[R-pkg-devel] best practices for handling a mixed-licensed package
Ben Bolker
bbo|ker @end|ng |rom gm@||@com
Fri Oct 2 20:50:45 CEST 2020
A collaborator is arguing that it's a good idea to license one small
component of a package under the MIT license, while the rest of it
remains GPL >=2.
Suppose this is feasible. How do I specify the license? As far as I
can tell from
https://cran.r-project.org/doc/manuals/r-release/R-exts.html#Licensing
the DESCRIPTION file should have
License: file LICENSE
License_is_FOSS: yes
License_restricts_use: no
But I can't figure out what should go in the LICENSE file. The one
file that contains the MIT-licensed components contains the relevant
license text in its body.
License: GPL (>=2) | MIT + file LICENSE
doesn't seem right, because these are not *alternative* licenses.
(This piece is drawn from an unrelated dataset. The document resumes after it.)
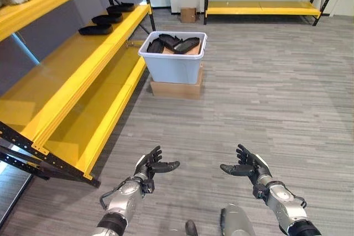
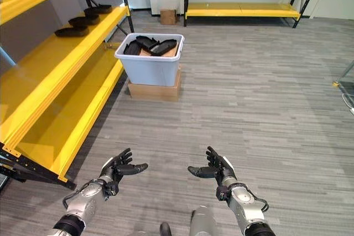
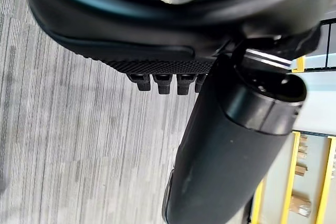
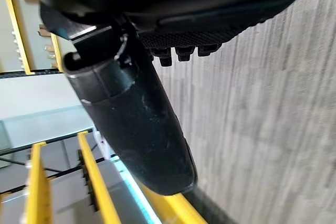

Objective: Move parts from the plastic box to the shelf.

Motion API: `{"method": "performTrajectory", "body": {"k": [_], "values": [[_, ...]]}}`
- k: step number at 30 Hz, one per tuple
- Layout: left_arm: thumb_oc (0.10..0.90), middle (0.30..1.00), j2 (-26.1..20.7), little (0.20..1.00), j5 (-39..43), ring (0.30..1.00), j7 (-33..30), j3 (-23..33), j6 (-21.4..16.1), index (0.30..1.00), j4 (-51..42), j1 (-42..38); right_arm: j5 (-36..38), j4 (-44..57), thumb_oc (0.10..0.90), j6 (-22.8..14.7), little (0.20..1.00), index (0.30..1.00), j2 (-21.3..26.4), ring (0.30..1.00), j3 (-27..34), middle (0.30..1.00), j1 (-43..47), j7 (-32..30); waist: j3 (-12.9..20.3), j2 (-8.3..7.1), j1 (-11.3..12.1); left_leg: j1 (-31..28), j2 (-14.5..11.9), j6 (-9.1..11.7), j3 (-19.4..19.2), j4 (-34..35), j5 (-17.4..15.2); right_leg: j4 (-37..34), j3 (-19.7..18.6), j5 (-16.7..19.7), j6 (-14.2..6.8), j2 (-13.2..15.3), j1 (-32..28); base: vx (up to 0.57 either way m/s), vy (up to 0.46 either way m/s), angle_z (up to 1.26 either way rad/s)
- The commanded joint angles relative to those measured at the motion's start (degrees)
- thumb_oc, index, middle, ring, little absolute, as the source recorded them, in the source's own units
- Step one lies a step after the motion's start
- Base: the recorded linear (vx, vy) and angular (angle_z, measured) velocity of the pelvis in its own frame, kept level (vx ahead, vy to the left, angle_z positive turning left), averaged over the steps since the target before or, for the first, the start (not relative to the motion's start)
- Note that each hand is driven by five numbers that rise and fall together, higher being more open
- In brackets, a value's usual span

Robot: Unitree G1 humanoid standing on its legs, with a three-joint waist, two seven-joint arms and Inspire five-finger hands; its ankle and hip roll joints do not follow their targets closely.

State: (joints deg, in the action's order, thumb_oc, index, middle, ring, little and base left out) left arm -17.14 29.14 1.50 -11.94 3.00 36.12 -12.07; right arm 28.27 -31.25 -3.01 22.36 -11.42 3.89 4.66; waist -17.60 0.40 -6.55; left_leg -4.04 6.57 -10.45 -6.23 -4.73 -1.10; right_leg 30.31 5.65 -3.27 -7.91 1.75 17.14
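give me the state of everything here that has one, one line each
plastic box: open-topped, upright on a cardboard base, holding several black parts
black parts in the box: piled loosely, untouched
black parts on the shelf: three lying in a row on the yellow shelf's middle level
left hand: open, holding nothing, well short of the box
right hand: open, holding nothing, well short of the box

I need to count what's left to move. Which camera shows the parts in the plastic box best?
The left eye view: the black parts lie in the plastic box largest and unobstructed there. The right eye view shows the same pile, slightly smaller. The wrist views show floor and yellow shelving instead.
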Motion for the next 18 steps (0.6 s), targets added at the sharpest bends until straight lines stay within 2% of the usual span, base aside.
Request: {"method": "performTrajectory", "body": {"k": [1,4,7,10,12,13,15,17,18], "values": [[0.900,1.000,-0.7,1.000,0.3,1.000,1.0,-1.3,-3.5,1.000,-8.0,1.7,1.8,0.5,0.900,-5.5,1.000,1.000,2.4,1.000,6.8,1.000,3.5,2.0,6.2,-1.62,0.1,-8.2,5.1,2.9,6.3,2.4,-11.8,-25.5,6.2,11.9,0.6,-1.4,-2.6,0.69,-0.184,0.69],[0.900,1.000,-0.6,1.000,-0.7,1.000,3.2,-1.5,-4.4,1.000,-9.3,4.5,2.3,-0.8,0.900,-6.4,1.000,1.000,2.7,1.000,8.2,1.000,2.2,2.8,6.3,-0.61,-0.7,-11.2,5.4,2.9,8.5,2.4,-13.9,-28.2,4.9,13.2,1.0,-1.8,-1.3,0.53,-0.124,0.83],[0.900,1.000,0.1,1.000,-2.9,1.000,4.4,-2.5,-5.3,1.000,-9.6,5.1,4.1,-0.4,0.900,-6.4,1.000,1.000,3.1,1.000,7.4,1.000,1.7,3.8,7.8,-0.55,-1.5,-11.8,6.0,2.8,9.9,2.2,-15.0,-28.0,4.1,13.0,2.5,-2.3,-1.6,0.39,-0.129,0.08],[0.900,1.000,0.0,1.000,-1.2,1.000,3.1,-3.6,-5.9,1.000,-10.1,4.3,3.8,1.3,0.900,-6.3,1.000,1.000,2.6,1.000,6.1,1.000,1.7,2.2,8.4,0.91,-1.5,-12.7,4.3,2.9,7.8,1.5,-16.6,-21.5,6.5,8.3,4.1,-3.0,-1.6,0.44,-0.185,0.24],[0.900,1.000,0.1,1.000,-0.4,1.000,1.3,-3.3,-3.7,1.000,-9.9,3.9,3.9,1.5,0.900,-6.6,1.000,1.000,2.8,1.000,5.3,1.000,2.1,2.0,8.4,1.14,-1.5,-12.1,4.0,3.1,5.9,-0.4,-16.5,-17.6,8.5,5.2,6.6,-3.0,-1.0,0.39,-0.224,-0.07],[0.900,1.000,0.2,1.000,-0.1,1.000,0.1,-3.4,-3.7,1.000,-9.4,3.5,3.5,1.8,0.900,-6.2,1.000,1.000,2.8,1.000,5.0,1.000,2.2,1.2,8.3,2.00,-1.6,-12.8,3.1,3.5,5.6,-1.4,-17.4,-15.2,8.8,2.5,7.0,-4.0,-0.9,0.44,-0.239,-0.17],[0.900,1.000,0.1,1.000,1.0,1.000,1.6,-3.0,-4.7,1.000,-9.2,2.8,-0.7,2.6,0.900,-6.7,1.000,1.000,3.1,1.000,4.4,1.000,2.2,1.6,8.2,2.68,-1.8,-12.4,2.9,4.1,4.6,-3.3,-16.1,-12.1,10.0,-0.1,8.3,-4.3,0.2,0.37,-0.207,-0.20],[0.900,1.000,-0.5,1.000,0.6,1.000,2.6,-2.2,-4.5,1.000,-11.1,3.3,-1.7,4.3,0.900,-6.2,1.000,1.000,3.7,1.000,4.6,1.000,0.8,0.7,8.4,3.52,-2.1,-11.6,2.8,5.0,4.1,-5.4,-13.7,-9.5,11.0,-2.5,9.8,-4.4,0.9,0.30,-0.169,0.05],[0.900,1.000,-0.5,1.000,0.5,1.000,2.6,-2.2,-4.5,1.000,-11.3,3.4,-1.8,4.4,0.900,-6.0,1.000,1.000,3.7,1.000,4.6,1.000,0.7,0.6,8.5,3.56,-2.1,-11.5,2.8,5.1,4.1,-5.5,-13.6,-9.4,11.1,-2.7,9.8,-4.4,0.9,0.33,-0.207,0.03]]}}
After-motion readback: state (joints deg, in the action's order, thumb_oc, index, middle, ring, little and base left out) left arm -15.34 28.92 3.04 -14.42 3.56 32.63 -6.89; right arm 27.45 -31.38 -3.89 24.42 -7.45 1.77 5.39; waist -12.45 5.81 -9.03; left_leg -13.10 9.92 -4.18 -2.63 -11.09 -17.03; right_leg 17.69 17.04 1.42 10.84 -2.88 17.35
Would
"GPL (>=2) + file LICENSE" be OK? We could explain the situation in
LICENSE.note (WRE says "To include comments about the licensing rather
than the body of a license, use a file named something like
LICENSE.note. ")
Could file LICENSE contain
The code in this package is licensed under GPL >=2 (see
https://www.r-project.org/Licenses/GPL-2,
https://www.r-project.org/Licenses/GPL-3, except for <FILE xxx>, which
is under the MIT license (see <FILE xxx for details>).
?
Happy for advice or pointers to other packages that have successfully
done something similar.
Looks like igraphdata may have heterogeneous licensing?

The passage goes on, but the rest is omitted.